The iShares GS Commodity Industrial Metals Index Trust is designed to offer investors exposure to the industrial metals market, tracking a production-weighted index of copper, aluminum, zinc, nickel and lead futures (prospectus). Currently, the index is dominated by copper and aluminum, which have a 43 percent and 33 percent weight, respectively. Many investors are itching for exposure to metals, and especially to copper, which many see as exquisitely leveraged to the rise of the global economy.
The iShares GS Commodity Livestock Indexed Trust is designed to provide exposure to the livestock components of the commodities universe. Currently, that includes just three commodities: Live Cattle at 50.5 percent of the index, Live Hogs at 45.6 percent of the index and Feeder Cattle at 14.9 percent of the index (prospectus).
Meanwhile, the two other commodities filings provide tweaks to the original broad-based Goldman Sachs Commodity Index (GSG) ETF. The iShares GS Commodity Light Energy Indexed Trust attempts to mitigate the chief criticism of the traditional GSCI – that it is too heavily weighted in energy – by reducing energy exposure from 77 percent of the index to just 39 percent. The result is a much more diversified index that could find a strong place in the commodities market (prospectus).
The iShares GS Commodity Non-Energy Indexes Trust takes things one step further and excludes energy altogether, allowing investors to track the performance of the ex-energy component of the commodities boom (prospectus).
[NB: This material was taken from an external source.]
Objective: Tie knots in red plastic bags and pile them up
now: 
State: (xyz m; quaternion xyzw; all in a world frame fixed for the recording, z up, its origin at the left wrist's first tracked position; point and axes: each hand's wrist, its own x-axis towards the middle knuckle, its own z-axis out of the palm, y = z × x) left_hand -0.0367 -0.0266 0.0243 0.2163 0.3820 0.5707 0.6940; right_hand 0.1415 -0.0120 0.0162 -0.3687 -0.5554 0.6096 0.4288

BGI’s chief competitor in the commodity ETF market place – Deutsche Bank – has also filed with the SEC for a series of commodity sub-sector funds, including energy, agriculture and base metals funds. DBC enjoyed first-mover advantage with its broad-based commodity fund, the PowerShares DB Commodity Index Fund (NYSEARCA:DBC); it will be interesting to see who wins the race for the sector market.
Interest in commodities exposure continues to rise: CalPERS, the massive California pension system, will make its first-ever move into the commodities market by October. Accoridng to Financial News, CalPERS CIO Russell Read recently told the Los Angeles Times: We believe commodities are an important asset class that is likely to represent a core investment for our fund."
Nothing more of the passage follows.